-------- GIVEN INFORMATION

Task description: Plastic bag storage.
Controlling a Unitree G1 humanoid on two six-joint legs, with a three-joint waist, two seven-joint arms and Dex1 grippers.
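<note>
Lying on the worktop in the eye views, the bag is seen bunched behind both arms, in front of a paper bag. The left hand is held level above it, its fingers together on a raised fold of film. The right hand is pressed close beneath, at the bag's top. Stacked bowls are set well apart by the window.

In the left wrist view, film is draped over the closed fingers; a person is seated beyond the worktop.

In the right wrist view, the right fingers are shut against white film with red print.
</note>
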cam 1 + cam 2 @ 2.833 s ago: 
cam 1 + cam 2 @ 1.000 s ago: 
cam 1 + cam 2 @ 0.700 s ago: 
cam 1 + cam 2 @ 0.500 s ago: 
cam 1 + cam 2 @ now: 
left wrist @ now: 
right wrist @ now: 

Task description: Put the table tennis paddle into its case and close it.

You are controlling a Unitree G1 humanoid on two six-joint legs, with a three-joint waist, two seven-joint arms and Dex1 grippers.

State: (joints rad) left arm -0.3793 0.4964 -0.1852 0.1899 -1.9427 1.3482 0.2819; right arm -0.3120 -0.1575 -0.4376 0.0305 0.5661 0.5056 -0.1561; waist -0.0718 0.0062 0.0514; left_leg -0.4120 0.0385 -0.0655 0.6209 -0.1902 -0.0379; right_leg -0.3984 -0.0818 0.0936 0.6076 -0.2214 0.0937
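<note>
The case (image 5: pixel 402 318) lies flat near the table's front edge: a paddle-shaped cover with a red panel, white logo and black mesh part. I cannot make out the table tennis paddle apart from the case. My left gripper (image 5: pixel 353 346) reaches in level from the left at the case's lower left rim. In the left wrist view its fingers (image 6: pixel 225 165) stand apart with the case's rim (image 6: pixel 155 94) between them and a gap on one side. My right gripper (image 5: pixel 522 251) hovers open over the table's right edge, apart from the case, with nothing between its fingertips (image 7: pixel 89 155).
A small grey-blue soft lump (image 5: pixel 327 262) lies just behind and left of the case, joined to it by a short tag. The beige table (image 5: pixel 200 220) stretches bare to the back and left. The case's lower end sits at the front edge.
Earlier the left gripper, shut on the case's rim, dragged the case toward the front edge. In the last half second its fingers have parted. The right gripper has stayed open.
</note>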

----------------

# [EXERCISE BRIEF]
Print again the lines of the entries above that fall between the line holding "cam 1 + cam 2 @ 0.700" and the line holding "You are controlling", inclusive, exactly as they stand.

# [EXPECTED ANSWER]
cam 1 + cam 2 @ 0.700 s ago: 
cam 1 + cam 2 @ 0.500 s ago: 
cam 1 + cam 2 @ now: 
left wrist @ now: 
right wrist @ now: 

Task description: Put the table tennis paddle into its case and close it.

You are controlling a Unitree G1 humanoid on two six-joint legs, with a three-joint waist, two seven-joint arms and Dex1 grippers.

That completes the answer to the exercise.